The moment you notice that you are this prior condition,
I mean, you are just the space in which these thoughts are appearing
and these energy changes in the body are appearing.
That recognition can be a radical...
position of freedom even before the energy changes in your body. I mean, even before you could say
your body is relaxed. I mean, you could make your body as tense as you wanted to be. I mean, you could
just make yourself as uncomfortable and as uptight as possible, right? Just find this feeling that you
you're calling eye and just squeeze it like a fist, right? Just like make yourself, just the most,
try to be as uptight as possible. But just notice that there's space around that. There's just this
openness of awareness in which everything is appearing, including this feeling of being a clenched
fist. And that freedom is available even before you unclench anything, even before you can truly
be said to be relaxed. And this applies obviously to every situation in life in which people
want to feel a psychological freedom that seems contingent upon changing experience. Like let's say
you have to speak in front of a crowd, public speaking is a very common fear. And
It's a fear that I had growing up, and it wasn't until I became a writer and it just actually
had to speak in public that I got over it.
But it's a very common fear.
And people are very familiar with this sense of you're going to step out on stage in front
of a crowd.
And there's this kind of mismatch between who they are and who they want to be.
They want to be relaxed, but they're feeling nothing but anxiety.
They want to feel natural, but they're feeling they're basically broadcasting their sense
of their being in the world to the crowd,
and they're seeing themselves through the eyes of others, right?
And that's enhancing their sense of self-consciousness.
And there's this sense that the only way to feel free
in that condition is to change all of that.
Like, okay, your face has to feel different,
your body has to feel different.
You'll know you've arrived when the physiology is completely transformed.
Actually, you can arrive much sooner than that.
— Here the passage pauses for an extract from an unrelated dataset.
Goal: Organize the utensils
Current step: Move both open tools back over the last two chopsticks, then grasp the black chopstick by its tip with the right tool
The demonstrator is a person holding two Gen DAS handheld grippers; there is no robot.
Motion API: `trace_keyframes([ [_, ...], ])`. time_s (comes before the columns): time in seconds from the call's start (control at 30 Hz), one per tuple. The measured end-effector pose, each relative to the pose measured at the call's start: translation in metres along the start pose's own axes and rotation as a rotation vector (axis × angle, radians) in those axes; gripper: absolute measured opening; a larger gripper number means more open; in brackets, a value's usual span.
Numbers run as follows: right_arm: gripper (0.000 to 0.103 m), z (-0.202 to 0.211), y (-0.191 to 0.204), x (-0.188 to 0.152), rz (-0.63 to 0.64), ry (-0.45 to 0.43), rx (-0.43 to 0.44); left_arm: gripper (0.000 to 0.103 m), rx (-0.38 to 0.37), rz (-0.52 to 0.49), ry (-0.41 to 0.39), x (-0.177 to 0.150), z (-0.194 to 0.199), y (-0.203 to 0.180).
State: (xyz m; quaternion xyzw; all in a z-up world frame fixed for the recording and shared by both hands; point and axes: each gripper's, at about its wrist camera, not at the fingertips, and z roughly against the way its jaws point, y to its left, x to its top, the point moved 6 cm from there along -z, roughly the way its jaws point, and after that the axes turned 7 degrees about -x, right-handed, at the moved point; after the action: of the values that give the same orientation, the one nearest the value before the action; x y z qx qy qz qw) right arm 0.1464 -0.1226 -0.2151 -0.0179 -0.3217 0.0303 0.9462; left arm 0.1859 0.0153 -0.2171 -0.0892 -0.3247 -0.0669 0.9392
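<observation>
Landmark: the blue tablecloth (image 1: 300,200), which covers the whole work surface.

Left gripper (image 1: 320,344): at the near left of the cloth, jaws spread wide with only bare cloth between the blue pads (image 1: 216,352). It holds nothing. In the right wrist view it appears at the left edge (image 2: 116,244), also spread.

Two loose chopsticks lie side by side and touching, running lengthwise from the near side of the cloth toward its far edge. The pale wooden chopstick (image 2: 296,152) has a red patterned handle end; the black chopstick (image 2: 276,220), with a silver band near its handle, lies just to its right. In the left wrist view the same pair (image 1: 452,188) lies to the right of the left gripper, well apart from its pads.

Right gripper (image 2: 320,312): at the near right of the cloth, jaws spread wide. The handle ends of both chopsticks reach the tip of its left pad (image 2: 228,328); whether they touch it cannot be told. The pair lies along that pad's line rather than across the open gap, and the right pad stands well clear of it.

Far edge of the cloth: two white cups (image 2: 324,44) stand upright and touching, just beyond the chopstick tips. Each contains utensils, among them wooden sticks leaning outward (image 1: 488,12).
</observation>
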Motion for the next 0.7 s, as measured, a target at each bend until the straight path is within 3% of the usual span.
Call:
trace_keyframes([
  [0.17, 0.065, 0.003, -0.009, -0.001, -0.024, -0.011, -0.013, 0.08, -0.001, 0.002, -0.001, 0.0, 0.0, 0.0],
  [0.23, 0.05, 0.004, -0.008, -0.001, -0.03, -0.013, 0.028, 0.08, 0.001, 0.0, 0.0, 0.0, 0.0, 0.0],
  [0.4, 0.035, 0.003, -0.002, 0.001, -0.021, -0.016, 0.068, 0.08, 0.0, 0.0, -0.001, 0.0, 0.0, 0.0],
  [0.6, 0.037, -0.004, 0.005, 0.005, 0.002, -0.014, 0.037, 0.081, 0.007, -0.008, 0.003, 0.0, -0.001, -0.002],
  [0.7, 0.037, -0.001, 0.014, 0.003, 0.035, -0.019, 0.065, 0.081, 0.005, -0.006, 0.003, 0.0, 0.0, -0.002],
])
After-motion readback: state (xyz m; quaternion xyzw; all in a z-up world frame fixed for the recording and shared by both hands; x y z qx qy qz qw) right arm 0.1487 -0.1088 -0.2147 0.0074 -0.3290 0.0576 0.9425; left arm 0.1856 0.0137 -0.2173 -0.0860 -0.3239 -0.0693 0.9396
can just recognize that there's space around all of that, right? And when you recognize that
space, all of a sudden the physiology of anxiety doesn't have the psychological implication you thought
it had. It's, it, in that moment, it becomes indistinguishable from excitement. I mean, so, you know,
cognitive reframing would often, you know, acknowledge that, you know, excitement and anxiety are
so close to one another and really it's just the cognitive frame we put around them that makes
them different. So there's kind of reframing techniques that are, you know, that are, you know,
recommended there. But even more fundamental than that is that this energy in your body doesn't,
it's like, you know, a pain in the knee or a feeling of indigestion or itchiness on the skin.
None of those things are things that you map back onto yourself as a sense of who you are as a
person. I mean, you don't, if you had to stand up in front of a crowd and speak and you had a pain
in your knee, you wouldn't read from that, you know, negatively valenced sensation in the knee,
any lesson as to what sort of person you are. He wouldn't say, why am I sort of the person who
feels a pain in his knee in front of all these people? Like, like, I don't want to be this guy, right?
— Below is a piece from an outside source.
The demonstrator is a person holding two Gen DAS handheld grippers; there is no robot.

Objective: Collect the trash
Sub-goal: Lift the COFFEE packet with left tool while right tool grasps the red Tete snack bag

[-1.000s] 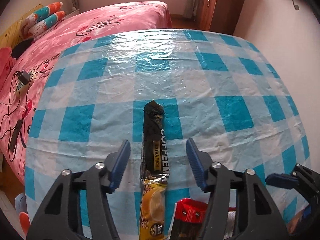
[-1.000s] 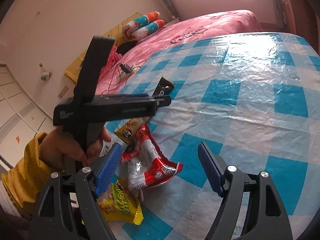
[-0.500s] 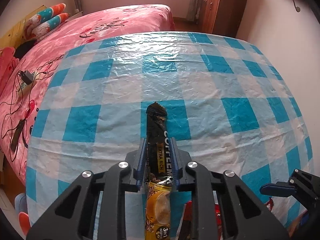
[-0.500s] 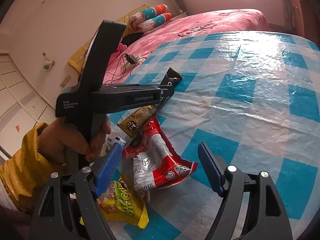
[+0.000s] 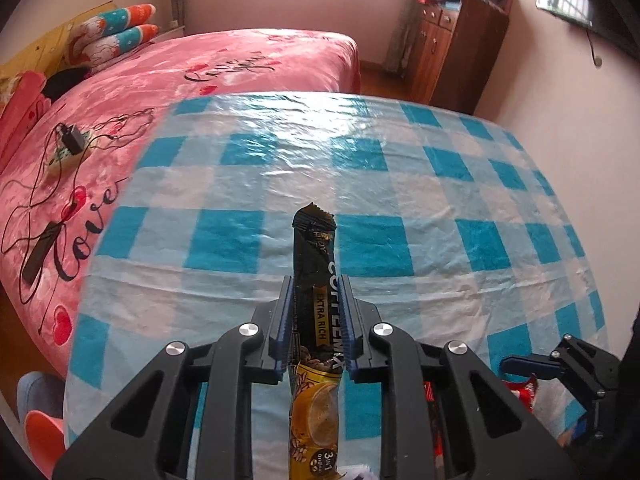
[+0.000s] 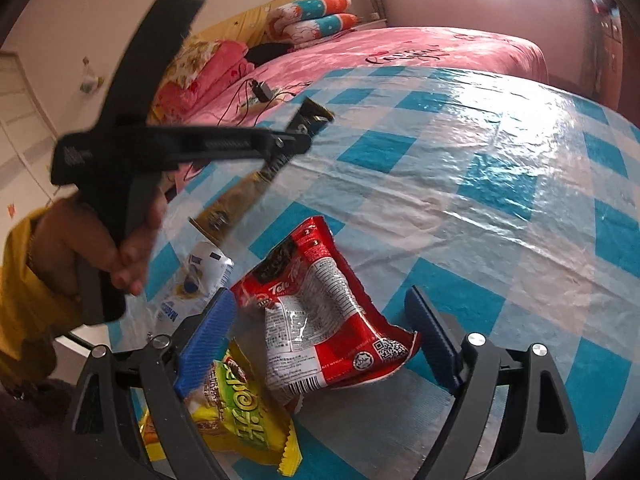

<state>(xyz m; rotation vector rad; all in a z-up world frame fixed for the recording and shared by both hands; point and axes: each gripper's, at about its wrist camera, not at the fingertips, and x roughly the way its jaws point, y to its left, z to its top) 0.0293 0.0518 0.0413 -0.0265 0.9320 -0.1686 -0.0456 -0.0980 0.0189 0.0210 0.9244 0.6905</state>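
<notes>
Between the blue pads of the left gripper (image 5: 316, 320) a long black-and-gold coffee sachet (image 5: 318, 308) is clamped across its middle, the jaws drawn in as far as they go, both ends of the packet sticking out free. In the right wrist view the sachet appears lifted off the blue-checked tablecloth (image 5: 400, 184), tilted, with its gold end hanging lower. The grip is narrow on slick film, so the packet could pivot or slide out if the hand swings quickly; that is the first risk.

The right gripper (image 6: 320, 336) hovers with its jaws opening wide, the red noodle wrapper (image 6: 320, 304) lying between them but not pressed by either pad. The wrapper is crumpled and puffy, so closing on it may only catch a loose fold, and it could slip free on the lift. The left pad sits close over a yellow-green snack packet (image 6: 236, 408) tucked under the red one; a careless close might snag both, or push the yellow one off the near table edge. A white-and-blue wrapper (image 6: 200, 280) lies just beside the pile, near the same edge and likely to be brushed off by the passing left hand (image 6: 92, 248).
</notes>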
There's no, there's no connection between that unpleasant experience and your sense of the
appropriateness of who you are in front of that crowd. And yet with anxiety, this kind of
fluttering of energy in the chest and the face, it has a signature that we have used. We've been,
And we've learned to use to sort of deprecate ourselves in some global way, where it's like,
why am I this kind of person?
I'm so far from who I want to be in this moment because of this energy.
And it's possible to totally break that spell.
And it has no lesson to teach you, apart from the fact, again, a kind of a salience cue,
which is, in this case, you actually care.
You care about this speech going well.
Right? You actually want to, you know, you want something from this experience.
Well, okay, there's, there are ways to get what you want.
And one fundamental way is to just break the spell of your identification with this kind of
inner doom scrolling algorithm you've acquired where you're talking to yourself about
how inadequate you are.
You know what I really appreciate is that you and I have very different paths in what we've studied
and how we've studied.
and you are speaking, using different words to describe it,
in the same exact way that I think about people getting free.
And so I'm nodding my head to everything.
And I just want to kind of maybe point back to another example of this in my own life
and other people's lives that I think they can relate.
First, before I do the example is that the cognitive reframing from anxiety to excitement,
I think it's a BS.
I get it.
I don't think it works.
I can't fool myself.
I know when I'm scared and I know when I'm excited.
And if I say, oh, my body's just, I'm just mislabeling it.
Like, no, I've actually labeled a lot of it in a way.
I've been over labeling something that I'm afraid of.
My body is switched on as a response to the way I've been thinking.
So I like the idea that I can change the way I'm thinking about my experience.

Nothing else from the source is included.